▶ **WORK TO COMPLETE**
For the entries that follow, say how many lines hold the string "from", with nothing else in the reply.

▶ **MATERIAL FOR THE TASK**
>>>
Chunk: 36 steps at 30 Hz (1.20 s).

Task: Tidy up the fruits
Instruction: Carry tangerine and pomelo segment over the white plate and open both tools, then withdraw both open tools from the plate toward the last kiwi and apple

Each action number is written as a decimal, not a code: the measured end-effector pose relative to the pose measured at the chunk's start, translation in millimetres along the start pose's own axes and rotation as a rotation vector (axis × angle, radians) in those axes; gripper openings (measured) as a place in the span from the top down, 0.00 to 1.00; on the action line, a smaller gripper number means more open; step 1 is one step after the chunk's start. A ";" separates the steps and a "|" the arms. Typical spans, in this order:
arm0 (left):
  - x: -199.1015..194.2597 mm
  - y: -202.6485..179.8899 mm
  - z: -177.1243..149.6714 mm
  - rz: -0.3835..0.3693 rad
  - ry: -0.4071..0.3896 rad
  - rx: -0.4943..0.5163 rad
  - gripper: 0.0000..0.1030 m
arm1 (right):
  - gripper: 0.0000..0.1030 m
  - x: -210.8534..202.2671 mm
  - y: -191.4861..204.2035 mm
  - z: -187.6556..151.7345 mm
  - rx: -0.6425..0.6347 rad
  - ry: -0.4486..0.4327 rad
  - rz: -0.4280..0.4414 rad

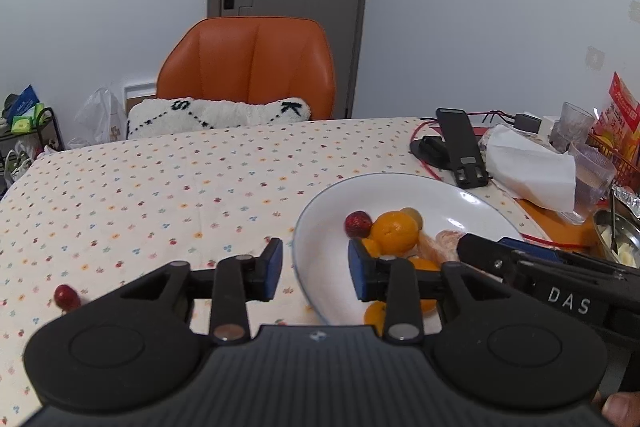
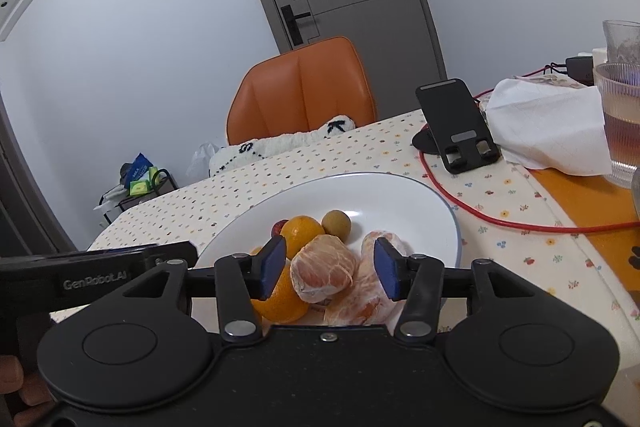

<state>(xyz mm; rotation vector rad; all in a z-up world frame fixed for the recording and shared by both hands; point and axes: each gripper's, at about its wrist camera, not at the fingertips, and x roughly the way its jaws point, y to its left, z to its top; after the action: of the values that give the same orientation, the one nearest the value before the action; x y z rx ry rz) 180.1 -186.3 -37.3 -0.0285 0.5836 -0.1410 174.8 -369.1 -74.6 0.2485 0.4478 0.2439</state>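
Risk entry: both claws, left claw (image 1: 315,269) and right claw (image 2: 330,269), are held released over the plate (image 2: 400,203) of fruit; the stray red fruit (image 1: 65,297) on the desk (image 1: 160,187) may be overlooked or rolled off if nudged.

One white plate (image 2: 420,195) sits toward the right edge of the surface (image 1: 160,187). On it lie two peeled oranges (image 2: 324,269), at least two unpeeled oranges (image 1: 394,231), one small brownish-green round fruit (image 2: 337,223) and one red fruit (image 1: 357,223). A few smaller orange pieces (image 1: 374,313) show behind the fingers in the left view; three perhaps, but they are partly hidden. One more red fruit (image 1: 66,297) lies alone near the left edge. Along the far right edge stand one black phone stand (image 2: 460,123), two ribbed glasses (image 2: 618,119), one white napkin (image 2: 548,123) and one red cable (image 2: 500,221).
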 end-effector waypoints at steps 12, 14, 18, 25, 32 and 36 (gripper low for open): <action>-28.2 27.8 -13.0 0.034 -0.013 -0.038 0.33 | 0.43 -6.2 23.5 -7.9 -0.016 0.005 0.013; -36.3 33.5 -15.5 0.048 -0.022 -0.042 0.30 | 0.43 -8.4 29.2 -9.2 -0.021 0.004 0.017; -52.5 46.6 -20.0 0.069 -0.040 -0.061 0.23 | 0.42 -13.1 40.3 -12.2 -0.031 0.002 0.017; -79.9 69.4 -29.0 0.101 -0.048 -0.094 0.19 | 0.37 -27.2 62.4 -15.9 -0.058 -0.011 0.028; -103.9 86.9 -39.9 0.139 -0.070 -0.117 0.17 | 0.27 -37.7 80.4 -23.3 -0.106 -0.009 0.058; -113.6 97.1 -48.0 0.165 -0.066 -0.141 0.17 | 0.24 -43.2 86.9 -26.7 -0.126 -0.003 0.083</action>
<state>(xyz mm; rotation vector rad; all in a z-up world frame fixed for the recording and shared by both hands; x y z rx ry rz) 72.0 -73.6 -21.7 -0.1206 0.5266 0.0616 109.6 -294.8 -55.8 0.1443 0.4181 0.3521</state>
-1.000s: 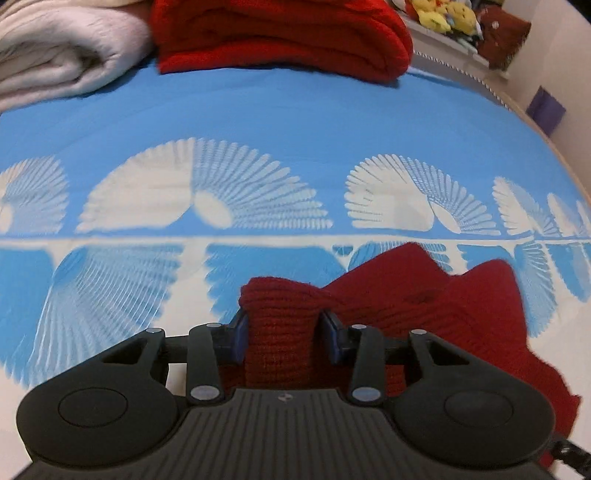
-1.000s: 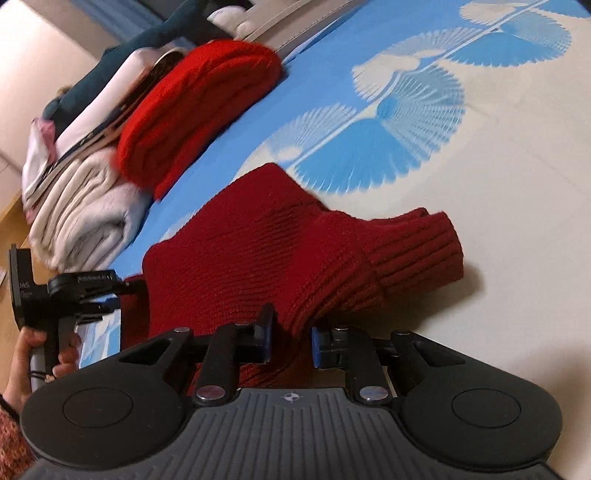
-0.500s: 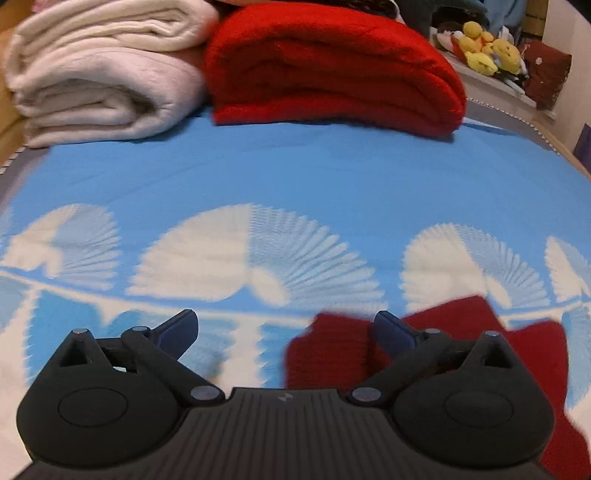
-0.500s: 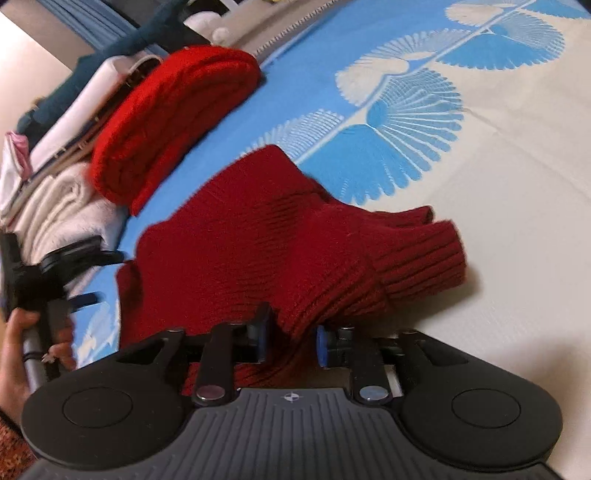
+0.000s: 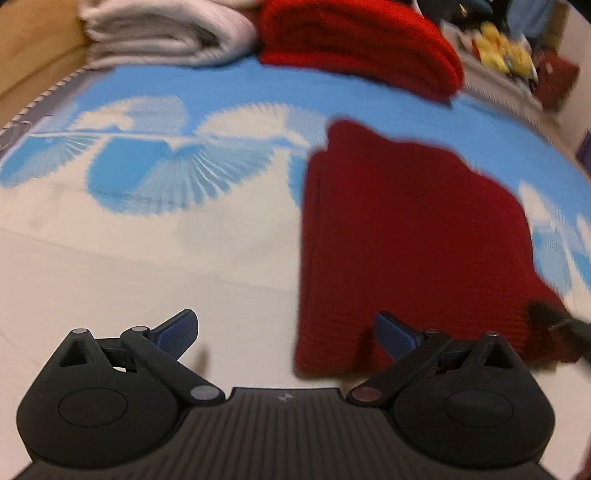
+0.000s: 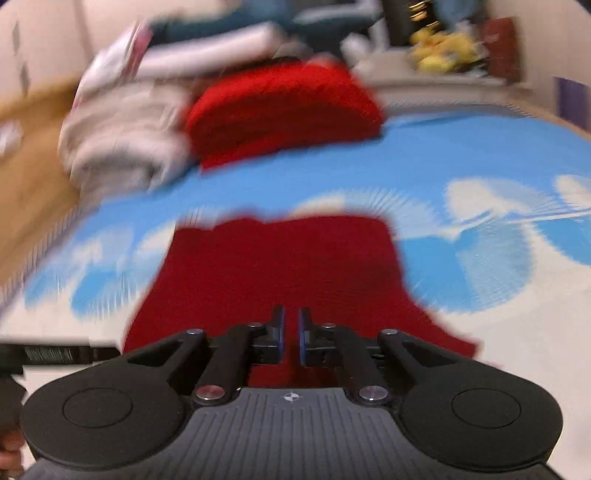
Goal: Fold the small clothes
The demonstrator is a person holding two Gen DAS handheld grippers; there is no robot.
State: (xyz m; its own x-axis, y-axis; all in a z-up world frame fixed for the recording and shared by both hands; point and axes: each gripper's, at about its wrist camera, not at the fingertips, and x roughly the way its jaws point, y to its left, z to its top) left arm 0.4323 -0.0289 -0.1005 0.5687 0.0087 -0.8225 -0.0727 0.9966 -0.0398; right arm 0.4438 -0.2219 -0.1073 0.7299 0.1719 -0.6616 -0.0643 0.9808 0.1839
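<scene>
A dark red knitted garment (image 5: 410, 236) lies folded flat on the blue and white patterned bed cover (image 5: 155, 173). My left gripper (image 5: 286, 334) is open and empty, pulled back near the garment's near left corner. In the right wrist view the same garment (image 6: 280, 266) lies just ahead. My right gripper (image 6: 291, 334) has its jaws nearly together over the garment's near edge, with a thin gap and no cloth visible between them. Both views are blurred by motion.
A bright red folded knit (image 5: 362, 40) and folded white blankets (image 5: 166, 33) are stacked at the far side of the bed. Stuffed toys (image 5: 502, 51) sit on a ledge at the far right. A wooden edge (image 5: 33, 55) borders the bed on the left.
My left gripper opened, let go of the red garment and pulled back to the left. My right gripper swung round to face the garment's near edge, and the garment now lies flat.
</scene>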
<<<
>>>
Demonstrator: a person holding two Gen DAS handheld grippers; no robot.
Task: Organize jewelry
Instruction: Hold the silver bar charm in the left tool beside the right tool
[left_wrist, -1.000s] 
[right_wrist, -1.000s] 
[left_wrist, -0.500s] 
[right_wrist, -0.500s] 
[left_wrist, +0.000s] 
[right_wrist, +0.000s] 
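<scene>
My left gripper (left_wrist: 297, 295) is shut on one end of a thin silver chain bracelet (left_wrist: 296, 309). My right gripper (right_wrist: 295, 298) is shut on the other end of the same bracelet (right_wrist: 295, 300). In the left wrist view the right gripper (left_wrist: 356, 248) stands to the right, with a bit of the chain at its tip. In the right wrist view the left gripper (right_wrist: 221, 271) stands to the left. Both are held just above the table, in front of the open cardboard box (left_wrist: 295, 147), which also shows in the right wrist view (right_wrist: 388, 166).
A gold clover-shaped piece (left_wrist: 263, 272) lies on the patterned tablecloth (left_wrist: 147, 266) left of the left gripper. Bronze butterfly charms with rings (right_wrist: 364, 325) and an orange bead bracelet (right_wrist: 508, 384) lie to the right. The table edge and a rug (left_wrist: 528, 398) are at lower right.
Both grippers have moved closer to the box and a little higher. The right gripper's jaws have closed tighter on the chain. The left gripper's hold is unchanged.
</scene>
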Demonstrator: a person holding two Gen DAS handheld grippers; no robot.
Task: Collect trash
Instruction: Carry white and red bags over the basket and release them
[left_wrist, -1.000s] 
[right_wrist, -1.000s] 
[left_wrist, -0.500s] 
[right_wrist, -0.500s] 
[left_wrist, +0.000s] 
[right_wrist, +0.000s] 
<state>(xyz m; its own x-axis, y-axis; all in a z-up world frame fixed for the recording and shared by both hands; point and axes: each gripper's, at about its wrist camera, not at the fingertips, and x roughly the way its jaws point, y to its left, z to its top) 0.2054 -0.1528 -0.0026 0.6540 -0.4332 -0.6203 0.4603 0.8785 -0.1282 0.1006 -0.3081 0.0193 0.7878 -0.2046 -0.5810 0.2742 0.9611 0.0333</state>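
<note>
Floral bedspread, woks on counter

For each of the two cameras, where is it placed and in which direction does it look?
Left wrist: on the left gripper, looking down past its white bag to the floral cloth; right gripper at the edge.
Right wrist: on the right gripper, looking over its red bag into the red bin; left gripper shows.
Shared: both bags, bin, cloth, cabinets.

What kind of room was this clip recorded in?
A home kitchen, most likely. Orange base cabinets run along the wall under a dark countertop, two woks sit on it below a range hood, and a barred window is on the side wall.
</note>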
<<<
▶ **RESPONSE TO THE EXERCISE**
2